Tests with a high VIF_max are likely to be more sensitive to deviations of the data from the Gaussian distributions than tests with a lower VIF_max, reinforcing the significance of using tests with a low VIF_max. Univariate truncation limits can only be used with tests based on markers that are not highly correlated. If two or more markers are highly correlated, then multivariate truncation limits (an extension of the bivariate truncation limits described by Palomaki et al. ¹¹ ) would need to be used and this is not methodologically straightforward. The presence of just one outlying marker value could mean all marker values for that pregnancy would be altered to the multivariate truncation limit, which could result in a large proportion of affected pregnancies having truncated values. In some of the tests considered, over 50% of the affected pregnancies in the validation set would need to be truncated in this way; on general grounds, it does not seem desirable to use a method that requires such a large proportion of observed data to be altered.

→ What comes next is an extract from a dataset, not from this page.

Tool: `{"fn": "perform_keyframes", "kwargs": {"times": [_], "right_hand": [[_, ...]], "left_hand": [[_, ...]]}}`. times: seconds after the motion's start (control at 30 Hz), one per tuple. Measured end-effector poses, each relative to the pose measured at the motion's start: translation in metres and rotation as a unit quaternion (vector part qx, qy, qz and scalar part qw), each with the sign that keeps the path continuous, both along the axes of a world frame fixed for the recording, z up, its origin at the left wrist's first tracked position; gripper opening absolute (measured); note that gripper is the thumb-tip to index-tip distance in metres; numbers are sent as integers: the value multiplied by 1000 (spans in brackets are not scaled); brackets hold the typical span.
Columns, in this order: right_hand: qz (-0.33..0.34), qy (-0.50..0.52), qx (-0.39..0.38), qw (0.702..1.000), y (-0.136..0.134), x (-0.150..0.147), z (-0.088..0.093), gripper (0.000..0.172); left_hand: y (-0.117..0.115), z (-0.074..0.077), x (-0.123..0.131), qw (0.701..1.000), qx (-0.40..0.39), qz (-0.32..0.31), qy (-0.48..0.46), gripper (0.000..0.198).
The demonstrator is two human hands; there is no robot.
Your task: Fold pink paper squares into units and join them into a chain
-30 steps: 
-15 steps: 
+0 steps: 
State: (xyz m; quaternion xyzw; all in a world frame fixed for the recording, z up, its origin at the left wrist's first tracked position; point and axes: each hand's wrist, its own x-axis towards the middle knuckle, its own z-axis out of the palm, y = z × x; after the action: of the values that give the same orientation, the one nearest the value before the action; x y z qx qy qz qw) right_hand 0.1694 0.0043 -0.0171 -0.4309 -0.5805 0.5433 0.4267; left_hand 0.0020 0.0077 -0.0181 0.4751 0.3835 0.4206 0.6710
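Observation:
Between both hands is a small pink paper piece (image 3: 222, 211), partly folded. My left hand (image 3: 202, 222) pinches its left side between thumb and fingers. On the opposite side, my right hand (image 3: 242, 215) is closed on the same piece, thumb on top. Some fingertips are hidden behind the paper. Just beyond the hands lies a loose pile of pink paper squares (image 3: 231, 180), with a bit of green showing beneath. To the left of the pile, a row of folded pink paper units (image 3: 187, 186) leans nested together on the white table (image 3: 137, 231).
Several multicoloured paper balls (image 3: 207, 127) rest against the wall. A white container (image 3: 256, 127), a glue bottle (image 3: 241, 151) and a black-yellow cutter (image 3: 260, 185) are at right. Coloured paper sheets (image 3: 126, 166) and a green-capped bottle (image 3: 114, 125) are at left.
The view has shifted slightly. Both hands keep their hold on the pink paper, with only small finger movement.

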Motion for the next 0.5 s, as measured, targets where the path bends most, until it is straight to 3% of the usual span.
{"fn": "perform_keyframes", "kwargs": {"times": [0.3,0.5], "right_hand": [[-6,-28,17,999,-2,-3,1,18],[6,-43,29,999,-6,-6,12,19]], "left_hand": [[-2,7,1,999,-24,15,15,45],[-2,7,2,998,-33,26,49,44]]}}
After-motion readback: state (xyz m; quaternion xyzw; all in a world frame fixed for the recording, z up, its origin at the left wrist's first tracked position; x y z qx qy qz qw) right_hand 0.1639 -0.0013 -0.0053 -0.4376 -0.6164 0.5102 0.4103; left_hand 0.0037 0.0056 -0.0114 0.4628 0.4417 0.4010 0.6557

With the introduction of the greater number of screening markers in antenatal screening for Down's syndrome, particularly when these are necessarily highly correlated because they may include the same markers measured at different times in pregnancy, it is of considerable importance that people developing screening tests assess the stability of their screening model, and this paper describes a way to do this in a simple manner. The VIF_max value is a recognized numerical measure of statistical robustness. It is simple to calculate requiring only the matrix of correlations of markers in affected pregnancies. A VIF_max value greater than 5 is an indication of the risk of statistical instability. In essence, we propose a mathematical ‘screening test’ to assess the validity of potential new Down's syndrome screening tests involving multiple markers.